- GOAL OF THE EXERCISE -
Go through the listing below and output exactly the line with "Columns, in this", the line with "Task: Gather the", and each line between; omit the rest.
—————
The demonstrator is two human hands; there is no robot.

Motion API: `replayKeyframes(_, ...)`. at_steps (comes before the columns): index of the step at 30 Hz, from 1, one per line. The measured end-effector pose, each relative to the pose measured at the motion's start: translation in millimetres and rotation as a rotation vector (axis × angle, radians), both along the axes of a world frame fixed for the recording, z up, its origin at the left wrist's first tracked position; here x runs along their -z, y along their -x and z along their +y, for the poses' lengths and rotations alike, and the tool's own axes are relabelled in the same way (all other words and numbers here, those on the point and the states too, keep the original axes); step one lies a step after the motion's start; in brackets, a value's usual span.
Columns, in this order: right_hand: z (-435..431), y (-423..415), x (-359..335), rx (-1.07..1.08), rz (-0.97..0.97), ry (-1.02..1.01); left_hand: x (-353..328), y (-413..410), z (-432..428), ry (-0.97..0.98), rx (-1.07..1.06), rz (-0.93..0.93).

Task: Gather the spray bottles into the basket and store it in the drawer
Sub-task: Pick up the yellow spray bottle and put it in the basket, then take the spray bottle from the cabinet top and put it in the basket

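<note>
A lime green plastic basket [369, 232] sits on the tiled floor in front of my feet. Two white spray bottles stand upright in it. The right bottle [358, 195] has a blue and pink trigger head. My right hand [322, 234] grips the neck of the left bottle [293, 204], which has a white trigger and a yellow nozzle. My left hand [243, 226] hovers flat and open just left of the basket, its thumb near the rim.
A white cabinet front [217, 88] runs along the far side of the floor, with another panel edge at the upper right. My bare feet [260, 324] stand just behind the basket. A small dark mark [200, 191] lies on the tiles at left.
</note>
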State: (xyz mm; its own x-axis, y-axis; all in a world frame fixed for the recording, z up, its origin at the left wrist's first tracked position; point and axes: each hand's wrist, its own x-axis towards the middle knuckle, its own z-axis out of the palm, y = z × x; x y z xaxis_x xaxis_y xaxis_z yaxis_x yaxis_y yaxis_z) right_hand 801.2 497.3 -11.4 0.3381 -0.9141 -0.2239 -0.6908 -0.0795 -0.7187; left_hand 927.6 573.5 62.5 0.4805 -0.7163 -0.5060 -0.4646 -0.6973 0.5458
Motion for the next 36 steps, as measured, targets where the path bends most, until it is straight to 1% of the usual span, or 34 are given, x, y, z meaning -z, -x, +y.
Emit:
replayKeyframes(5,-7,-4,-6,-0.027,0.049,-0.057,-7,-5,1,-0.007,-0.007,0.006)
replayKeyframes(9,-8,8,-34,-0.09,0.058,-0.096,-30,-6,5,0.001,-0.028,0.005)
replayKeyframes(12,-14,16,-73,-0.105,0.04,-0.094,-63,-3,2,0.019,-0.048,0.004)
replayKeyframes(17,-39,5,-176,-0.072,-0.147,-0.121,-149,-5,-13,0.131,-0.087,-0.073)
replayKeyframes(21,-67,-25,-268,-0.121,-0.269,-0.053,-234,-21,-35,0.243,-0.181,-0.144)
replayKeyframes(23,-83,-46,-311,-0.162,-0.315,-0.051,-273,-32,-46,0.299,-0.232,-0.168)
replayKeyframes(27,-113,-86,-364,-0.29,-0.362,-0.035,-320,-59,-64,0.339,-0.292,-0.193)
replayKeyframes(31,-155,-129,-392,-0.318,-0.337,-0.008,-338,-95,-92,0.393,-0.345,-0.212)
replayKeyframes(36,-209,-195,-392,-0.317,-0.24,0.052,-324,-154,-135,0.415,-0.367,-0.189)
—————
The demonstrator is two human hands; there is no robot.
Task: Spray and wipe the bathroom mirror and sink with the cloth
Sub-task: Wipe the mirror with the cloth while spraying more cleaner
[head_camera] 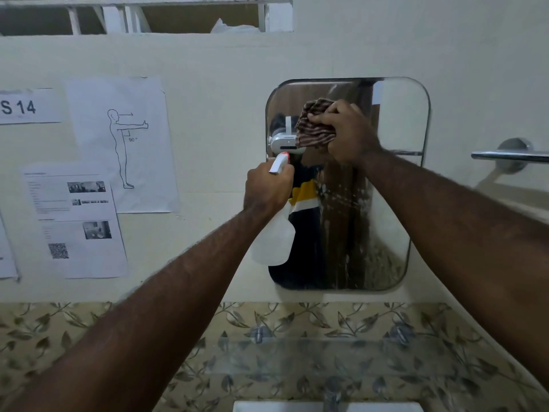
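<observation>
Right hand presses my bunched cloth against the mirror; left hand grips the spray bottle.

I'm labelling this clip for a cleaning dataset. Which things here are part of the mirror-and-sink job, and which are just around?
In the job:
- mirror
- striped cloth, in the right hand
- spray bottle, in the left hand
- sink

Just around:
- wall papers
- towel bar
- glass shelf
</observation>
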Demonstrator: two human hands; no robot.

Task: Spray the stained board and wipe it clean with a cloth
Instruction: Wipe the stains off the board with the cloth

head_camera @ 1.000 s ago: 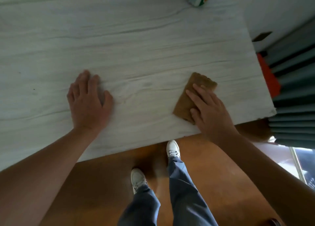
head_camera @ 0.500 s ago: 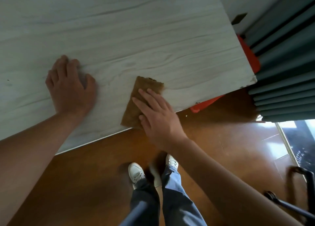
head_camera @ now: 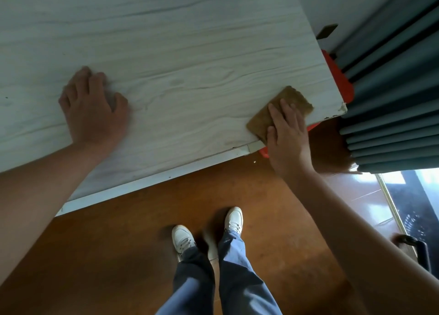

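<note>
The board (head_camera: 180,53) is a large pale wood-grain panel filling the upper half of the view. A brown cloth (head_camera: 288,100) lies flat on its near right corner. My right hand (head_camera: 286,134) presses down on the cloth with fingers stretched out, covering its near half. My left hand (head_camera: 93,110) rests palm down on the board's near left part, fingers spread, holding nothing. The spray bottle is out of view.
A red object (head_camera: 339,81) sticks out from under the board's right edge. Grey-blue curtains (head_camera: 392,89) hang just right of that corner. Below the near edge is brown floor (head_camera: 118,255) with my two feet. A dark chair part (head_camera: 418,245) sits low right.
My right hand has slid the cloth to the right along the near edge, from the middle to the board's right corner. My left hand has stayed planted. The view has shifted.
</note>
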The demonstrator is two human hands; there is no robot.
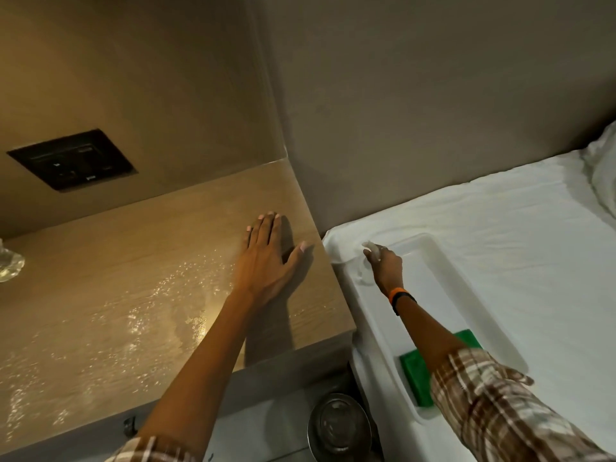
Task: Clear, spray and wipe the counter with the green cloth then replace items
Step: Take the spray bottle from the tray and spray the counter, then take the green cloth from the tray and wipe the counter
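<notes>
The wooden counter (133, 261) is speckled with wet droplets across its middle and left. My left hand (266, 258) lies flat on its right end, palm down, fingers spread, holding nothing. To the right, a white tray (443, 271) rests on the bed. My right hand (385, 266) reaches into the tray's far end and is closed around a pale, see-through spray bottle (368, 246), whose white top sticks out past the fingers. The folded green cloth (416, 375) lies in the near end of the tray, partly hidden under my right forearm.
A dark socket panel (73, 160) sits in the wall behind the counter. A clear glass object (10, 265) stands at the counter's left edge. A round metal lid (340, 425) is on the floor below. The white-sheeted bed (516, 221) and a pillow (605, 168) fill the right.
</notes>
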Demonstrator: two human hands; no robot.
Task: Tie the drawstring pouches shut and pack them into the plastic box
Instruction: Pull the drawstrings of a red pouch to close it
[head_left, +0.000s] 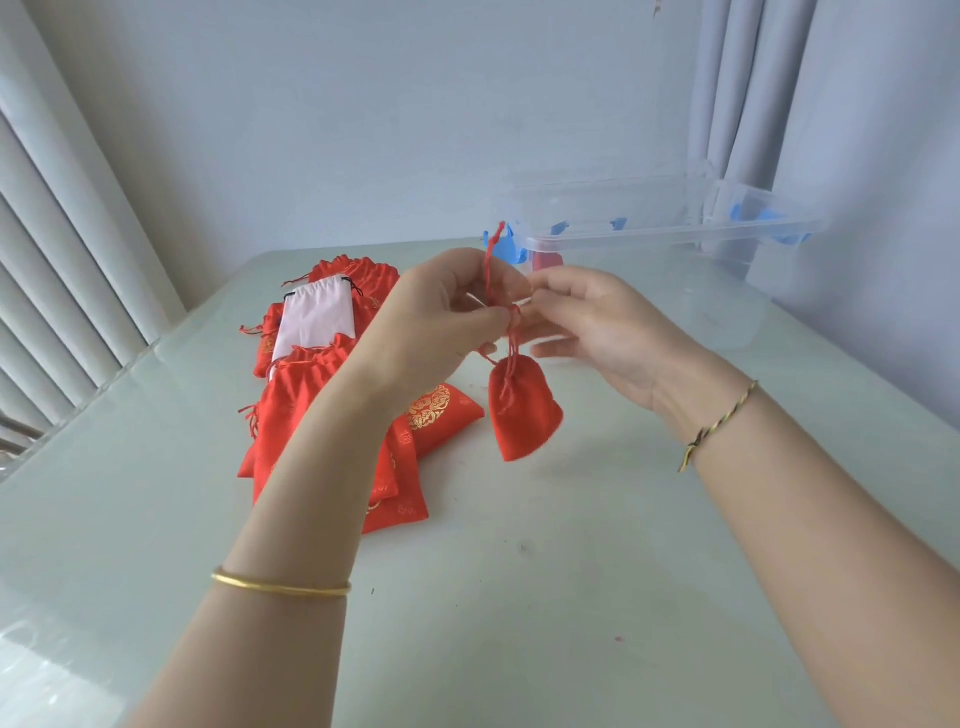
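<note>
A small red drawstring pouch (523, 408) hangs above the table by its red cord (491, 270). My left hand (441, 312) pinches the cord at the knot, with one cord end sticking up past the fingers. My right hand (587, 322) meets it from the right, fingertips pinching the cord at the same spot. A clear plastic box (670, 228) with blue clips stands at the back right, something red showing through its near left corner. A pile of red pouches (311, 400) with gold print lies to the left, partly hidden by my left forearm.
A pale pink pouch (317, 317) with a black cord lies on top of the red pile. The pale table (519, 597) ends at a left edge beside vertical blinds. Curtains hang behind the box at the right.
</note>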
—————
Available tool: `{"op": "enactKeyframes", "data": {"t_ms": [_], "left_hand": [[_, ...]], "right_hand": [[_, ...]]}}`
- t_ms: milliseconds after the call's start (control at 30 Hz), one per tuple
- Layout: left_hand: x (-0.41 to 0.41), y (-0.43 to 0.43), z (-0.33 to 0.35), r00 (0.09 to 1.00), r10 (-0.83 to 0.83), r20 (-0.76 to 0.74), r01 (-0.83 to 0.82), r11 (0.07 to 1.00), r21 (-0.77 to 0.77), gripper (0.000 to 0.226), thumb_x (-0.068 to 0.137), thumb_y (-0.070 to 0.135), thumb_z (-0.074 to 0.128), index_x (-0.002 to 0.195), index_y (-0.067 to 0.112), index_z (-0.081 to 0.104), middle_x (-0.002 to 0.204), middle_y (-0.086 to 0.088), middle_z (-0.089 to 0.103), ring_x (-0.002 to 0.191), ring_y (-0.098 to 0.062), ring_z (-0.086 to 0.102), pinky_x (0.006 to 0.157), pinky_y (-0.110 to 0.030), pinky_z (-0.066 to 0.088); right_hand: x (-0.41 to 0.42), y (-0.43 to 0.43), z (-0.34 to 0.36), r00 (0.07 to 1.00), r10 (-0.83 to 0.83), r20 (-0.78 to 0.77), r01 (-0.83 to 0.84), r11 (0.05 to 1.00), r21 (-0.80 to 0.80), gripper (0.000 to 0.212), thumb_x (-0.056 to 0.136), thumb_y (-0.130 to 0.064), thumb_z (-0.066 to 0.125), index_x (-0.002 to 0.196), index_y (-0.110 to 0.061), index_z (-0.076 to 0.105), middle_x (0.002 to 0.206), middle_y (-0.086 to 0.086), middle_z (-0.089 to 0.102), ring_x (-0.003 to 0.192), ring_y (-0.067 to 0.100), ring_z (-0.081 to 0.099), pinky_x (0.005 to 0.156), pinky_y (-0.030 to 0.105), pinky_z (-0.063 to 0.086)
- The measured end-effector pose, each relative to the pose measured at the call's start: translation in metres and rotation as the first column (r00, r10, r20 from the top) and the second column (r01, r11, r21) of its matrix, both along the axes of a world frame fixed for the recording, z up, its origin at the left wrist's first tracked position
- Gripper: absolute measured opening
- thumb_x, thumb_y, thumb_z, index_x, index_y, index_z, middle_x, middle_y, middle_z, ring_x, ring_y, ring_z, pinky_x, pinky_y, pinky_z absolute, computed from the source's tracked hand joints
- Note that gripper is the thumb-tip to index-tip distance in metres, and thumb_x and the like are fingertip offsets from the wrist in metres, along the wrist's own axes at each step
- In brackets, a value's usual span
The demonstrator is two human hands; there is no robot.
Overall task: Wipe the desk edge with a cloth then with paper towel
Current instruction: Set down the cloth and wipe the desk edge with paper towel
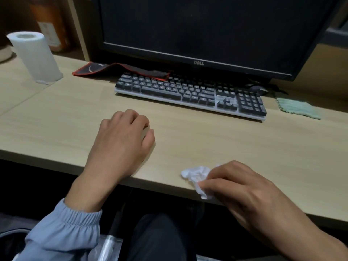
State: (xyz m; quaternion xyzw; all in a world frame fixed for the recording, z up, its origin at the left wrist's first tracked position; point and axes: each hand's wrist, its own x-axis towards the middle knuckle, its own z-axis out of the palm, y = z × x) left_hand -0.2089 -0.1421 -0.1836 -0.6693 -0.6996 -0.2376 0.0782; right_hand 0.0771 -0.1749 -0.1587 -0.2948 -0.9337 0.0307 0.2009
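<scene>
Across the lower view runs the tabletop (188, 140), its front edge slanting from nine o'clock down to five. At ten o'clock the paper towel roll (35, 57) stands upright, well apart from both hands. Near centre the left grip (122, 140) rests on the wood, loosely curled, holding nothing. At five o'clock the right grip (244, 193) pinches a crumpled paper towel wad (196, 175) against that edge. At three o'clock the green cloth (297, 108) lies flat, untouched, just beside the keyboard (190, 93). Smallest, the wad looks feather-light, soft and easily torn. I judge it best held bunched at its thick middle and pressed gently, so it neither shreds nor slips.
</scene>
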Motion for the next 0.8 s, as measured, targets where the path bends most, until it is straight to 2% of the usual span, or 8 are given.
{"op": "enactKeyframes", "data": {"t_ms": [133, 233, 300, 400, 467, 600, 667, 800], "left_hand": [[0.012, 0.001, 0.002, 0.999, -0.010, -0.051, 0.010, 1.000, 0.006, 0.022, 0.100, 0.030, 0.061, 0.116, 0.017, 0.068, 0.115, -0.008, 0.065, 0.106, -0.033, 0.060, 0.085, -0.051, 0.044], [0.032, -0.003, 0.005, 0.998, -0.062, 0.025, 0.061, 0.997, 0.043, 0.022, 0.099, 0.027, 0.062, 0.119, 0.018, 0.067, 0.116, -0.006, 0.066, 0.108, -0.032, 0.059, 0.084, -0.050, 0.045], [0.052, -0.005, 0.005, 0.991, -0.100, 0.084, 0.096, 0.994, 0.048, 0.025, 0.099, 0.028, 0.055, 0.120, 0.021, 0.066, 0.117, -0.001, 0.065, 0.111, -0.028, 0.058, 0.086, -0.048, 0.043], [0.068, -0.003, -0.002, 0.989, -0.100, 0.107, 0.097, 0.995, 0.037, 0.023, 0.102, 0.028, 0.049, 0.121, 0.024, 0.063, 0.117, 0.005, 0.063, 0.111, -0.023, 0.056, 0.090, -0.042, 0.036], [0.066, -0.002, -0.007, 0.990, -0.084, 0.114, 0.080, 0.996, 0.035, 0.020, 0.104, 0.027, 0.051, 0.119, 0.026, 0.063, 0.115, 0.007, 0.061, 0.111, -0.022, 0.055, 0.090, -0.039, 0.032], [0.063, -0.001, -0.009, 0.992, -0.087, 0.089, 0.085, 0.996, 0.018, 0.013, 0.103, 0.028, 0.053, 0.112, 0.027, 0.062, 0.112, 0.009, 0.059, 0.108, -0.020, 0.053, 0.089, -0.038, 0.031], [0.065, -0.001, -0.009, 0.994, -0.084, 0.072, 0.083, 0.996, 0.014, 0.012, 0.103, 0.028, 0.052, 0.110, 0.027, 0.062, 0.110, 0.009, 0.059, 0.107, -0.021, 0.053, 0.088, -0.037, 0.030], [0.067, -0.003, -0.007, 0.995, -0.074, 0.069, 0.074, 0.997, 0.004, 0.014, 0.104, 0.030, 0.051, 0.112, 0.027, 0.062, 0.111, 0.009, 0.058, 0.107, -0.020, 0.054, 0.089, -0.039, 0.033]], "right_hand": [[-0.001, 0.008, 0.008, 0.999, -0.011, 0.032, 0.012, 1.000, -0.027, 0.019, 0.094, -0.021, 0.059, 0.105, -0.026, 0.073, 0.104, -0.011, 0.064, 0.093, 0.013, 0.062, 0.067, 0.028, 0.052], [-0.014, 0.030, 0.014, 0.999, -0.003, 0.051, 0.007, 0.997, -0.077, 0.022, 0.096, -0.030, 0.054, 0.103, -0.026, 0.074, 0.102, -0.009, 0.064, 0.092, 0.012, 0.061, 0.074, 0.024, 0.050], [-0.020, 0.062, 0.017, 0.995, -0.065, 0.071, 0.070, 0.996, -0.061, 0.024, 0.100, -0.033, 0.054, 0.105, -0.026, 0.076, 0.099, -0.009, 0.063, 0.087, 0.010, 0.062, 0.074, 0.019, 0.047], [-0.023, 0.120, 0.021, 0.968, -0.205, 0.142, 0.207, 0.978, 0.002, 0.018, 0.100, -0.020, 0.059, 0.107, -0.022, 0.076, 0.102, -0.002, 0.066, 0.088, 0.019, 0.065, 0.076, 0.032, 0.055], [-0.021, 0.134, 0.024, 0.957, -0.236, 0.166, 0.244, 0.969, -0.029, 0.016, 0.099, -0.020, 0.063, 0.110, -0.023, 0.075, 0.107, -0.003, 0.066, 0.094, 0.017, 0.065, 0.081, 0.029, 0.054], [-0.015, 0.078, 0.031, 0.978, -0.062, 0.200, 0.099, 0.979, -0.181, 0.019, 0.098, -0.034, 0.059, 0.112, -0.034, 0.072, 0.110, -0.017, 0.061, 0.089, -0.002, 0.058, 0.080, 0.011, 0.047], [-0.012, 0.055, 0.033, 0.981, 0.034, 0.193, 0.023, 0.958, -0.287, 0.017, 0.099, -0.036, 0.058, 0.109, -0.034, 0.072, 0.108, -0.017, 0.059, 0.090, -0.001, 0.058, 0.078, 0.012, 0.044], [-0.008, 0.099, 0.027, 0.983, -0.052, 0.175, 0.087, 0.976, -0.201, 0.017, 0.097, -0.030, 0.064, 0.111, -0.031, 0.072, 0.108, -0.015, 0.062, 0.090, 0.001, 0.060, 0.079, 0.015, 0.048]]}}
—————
- EXERCISE RESULT -
Columns, in this order: right_hand: z (-435..431), y (-423..415), x (-359..335), rx (-1.07..1.08), rz (-0.97..0.97), ry (-1.02..1.01); left_hand: x (-353..328), y (-413..410), z (-432..428), ry (-0.97..0.98), rx (-1.07..1.06), rz (-0.93..0.93).

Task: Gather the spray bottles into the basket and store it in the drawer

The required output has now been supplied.